## GIVEN DATA

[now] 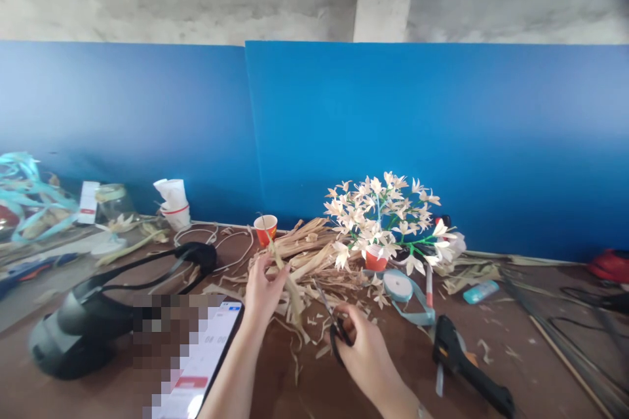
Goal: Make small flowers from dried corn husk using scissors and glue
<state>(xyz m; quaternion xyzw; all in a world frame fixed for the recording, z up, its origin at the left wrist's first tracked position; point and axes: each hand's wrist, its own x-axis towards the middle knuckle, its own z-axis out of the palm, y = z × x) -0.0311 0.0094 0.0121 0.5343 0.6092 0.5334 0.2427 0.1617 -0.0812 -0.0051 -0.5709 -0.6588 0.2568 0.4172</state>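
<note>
Obs.: left hand [263, 291] pinches a long, pale tan strip of dried corn husk [289, 291] between thumb and fingers, clamped firmly, with the strip's lower end hanging past the hand. Right hand [361, 353] is closed around a pair of slim steel scissors with black loop handles [338, 334], fingers through the loops, blades angled up and left, tips near the strip. Blades too thin and blurred to tell whether apart or together.

Both hands are over a flat brown wooden tabletop [521, 357], just in front of a loose heap of pale dried husk strips [304, 262], with small cut scraps scattered around. Beyond the heap, a bouquet of cream husk flowers on green stems [378, 209] stands in an orange-red paper cup [376, 260]. To the right of the scissors: a roll of pale teal ribbon [398, 286] and a black glue gun [462, 357] lying on its side. To the left of the left hand: a white-screened smartphone [206, 357], partly pixelated, and a black padded headset with strap [73, 334]. Against the blue wall panel [373, 131]: a small red paper cup [265, 229]
</note>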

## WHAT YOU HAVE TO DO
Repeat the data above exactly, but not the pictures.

## RESULT OF THIS EXERCISE
[now] 
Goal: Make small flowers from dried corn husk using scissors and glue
<state>(xyz m; quaternion xyzw; all in a world frame fixed for the recording, z up, its origin at the left wrist's first tracked position; point and axes: each hand's wrist, its own x-axis towards the middle knuckle, its own z-axis out of the palm, y = z × x) -0.0311 0.0094 0.0121 0.5343 0.6092 0.5334 0.2427 0.1617 -0.0812 -0.0051 -0.5709 -0.6588 0.2568 0.4172</state>
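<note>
Obs.: left hand [263, 291] pinches a long, pale tan strip of dried corn husk [289, 291] between thumb and fingers, clamped firmly, with the strip's lower end hanging past the hand. Right hand [361, 353] is closed around a pair of slim steel scissors with black loop handles [338, 334], fingers through the loops, blades angled up and left, tips near the strip. Blades too thin and blurred to tell whether apart or together.

Both hands are over a flat brown wooden tabletop [521, 357], just in front of a loose heap of pale dried husk strips [304, 262], with small cut scraps scattered around. Beyond the heap, a bouquet of cream husk flowers on green stems [378, 209] stands in an orange-red paper cup [376, 260]. To the right of the scissors: a roll of pale teal ribbon [398, 286] and a black glue gun [462, 357] lying on its side. To the left of the left hand: a white-screened smartphone [206, 357], partly pixelated, and a black padded headset with strap [73, 334]. Against the blue wall panel [373, 131]: a small red paper cup [265, 229]
</note>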

The exercise contains no remaining tasks.